= Beginning of Section =
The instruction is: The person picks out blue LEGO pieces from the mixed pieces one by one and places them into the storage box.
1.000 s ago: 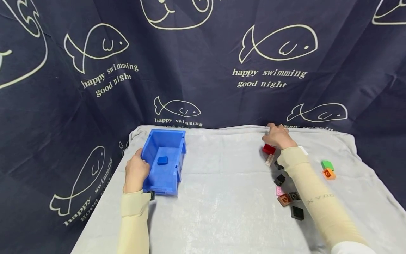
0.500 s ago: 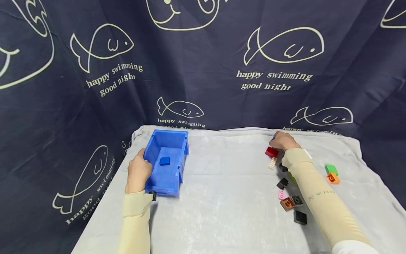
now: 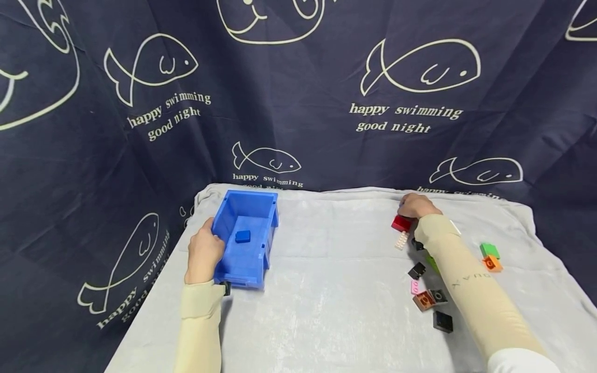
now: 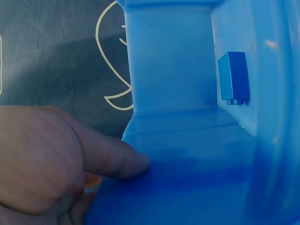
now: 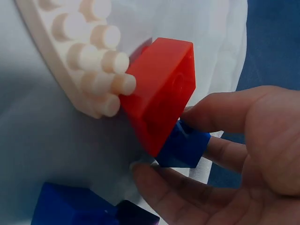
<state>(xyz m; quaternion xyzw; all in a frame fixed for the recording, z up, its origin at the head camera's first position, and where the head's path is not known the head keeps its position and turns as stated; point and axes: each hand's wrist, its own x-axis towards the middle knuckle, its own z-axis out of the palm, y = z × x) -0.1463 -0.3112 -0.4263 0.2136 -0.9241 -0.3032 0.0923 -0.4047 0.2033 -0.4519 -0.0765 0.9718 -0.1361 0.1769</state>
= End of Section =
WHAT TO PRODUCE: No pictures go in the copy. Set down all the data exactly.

EXPECTED OUTPUT:
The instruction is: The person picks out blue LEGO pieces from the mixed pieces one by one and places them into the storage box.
1.000 s ago: 
0.500 s ago: 
now: 
now: 
now: 
<state>(xyz m; quaternion xyzw; all in a frame fixed for the recording, z up, its origin at the head camera's first position, and where the head's path is not known the head keeps its position and turns as stated; point and axes: each hand's wrist, its own x-axis towards the middle knuckle, its own z-axis out of the palm, y = z × x) -0.1463 -0.3112 -0.4263 0.2136 -0.9241 -0.3032 0.0923 -0.4047 0.2033 -0.4519 -0.0765 0.9718 -0.1361 0.1769</state>

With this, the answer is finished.